Exercise aim: In your copy, each line below is repeated exactly and no image appears.

Stored data:
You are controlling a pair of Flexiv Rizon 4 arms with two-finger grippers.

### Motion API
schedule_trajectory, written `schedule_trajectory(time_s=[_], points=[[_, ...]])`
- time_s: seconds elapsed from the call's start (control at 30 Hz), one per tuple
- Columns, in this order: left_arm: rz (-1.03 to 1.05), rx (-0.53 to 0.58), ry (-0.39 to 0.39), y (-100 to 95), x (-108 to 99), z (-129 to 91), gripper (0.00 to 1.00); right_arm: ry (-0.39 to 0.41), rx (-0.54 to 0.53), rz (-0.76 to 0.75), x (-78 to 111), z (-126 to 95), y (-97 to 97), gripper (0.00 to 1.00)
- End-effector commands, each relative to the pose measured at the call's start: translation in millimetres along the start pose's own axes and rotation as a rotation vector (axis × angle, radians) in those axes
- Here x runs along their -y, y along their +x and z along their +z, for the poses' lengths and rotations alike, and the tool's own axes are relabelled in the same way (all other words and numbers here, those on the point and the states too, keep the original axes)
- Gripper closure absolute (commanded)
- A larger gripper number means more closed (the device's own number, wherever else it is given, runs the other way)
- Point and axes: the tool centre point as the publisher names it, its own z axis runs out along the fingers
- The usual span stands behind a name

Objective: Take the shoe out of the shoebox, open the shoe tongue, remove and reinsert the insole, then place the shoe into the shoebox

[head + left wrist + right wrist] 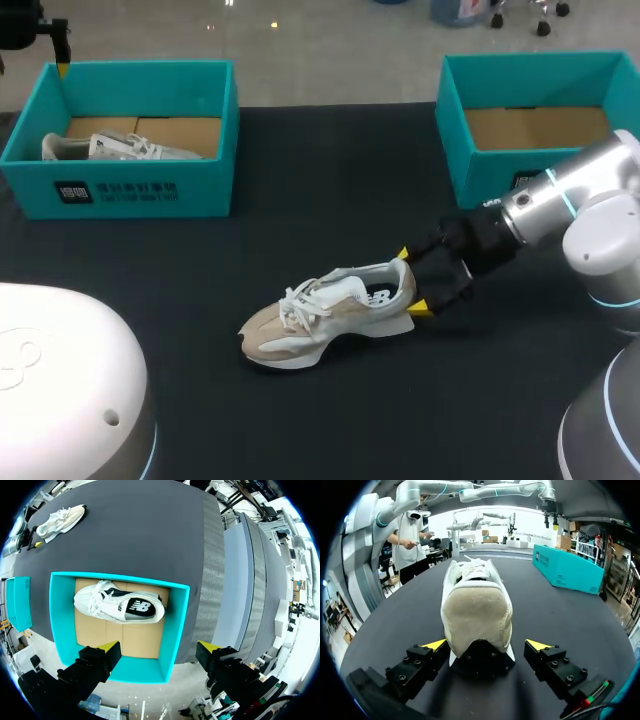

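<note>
— Lying out of the shoebox (452, 120) already, is your shoe (330, 315)?
— Yes, its heel is sitting between the right gripper's (412, 280) wide-open fingers, apparently ungripped. Opening, insole work and reboxing are awaiting you.

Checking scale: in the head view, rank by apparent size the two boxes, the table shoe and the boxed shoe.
1. Left box and right box: alike; the right one is partly hidden by the right arm.
2. Table shoe.
3. Boxed shoe, partly hidden by the box wall.
</note>
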Motion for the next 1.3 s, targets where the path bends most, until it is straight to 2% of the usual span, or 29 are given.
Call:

Solution for this exercise:
You are controlling a pair of Flexiv Rizon 4 arms with two-finger grippers.

### Motion API
schedule_trajectory, written `schedule_trajectory(time_s=[_], points=[[_, ...]])`
- time_s: seconds elapsed from the call's start (control at 30 Hz), one per tuple
- Columns, in this order: left_arm: rz (-1.03 to 1.05), rx (-0.53 to 0.58), ry (-0.39 to 0.39), y (-100 to 95), x (-108 to 99), z (-129 to 91), gripper (0.00 to 1.00); right_arm: ry (-0.39 to 0.41), rx (-0.54 to 0.53), rz (-0.76 to 0.75), x (-78 to 111), z (-126 to 95), y (-97 to 97), gripper (0.00 to 1.00)
- End-effector commands, each relative to the pose measured at the call's start: translation in millimetres along the start pose's own axes and rotation as a rotation vector (axis × angle, radians) in those axes
- Here x runs along their -y, y along their +x and z along their +z, for the poses' lengths and rotations alike, and the tool's own axes are relabelled in the same way (all other words and numbers here, those on the point and the states too, keep the original axes)
- Gripper closure absolute (commanded)
- A larger gripper number means more closed (the device's own number, wherever else it is given, runs the other way)
- Point and axes: the tool centre point as the publisher names it, its own z axis runs out along the fingers
- The usual span stands behind a name

Objective: Take the shoe out of the shoebox, open the shoe tongue, remove and reinsert the insole, then place the shoe into the shoebox

[head + left wrist + right wrist] 

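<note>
— Lying out of the shoebox (452, 120) already, is your shoe (330, 315)?
— Yes, its heel is sitting between the right gripper's (412, 280) wide-open fingers, apparently ungripped. Opening, insole work and reboxing are awaiting you.

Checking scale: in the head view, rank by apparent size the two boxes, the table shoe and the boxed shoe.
1. Left box and right box: alike; the right one is partly hidden by the right arm.
2. Table shoe.
3. Boxed shoe, partly hidden by the box wall.
</note>
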Motion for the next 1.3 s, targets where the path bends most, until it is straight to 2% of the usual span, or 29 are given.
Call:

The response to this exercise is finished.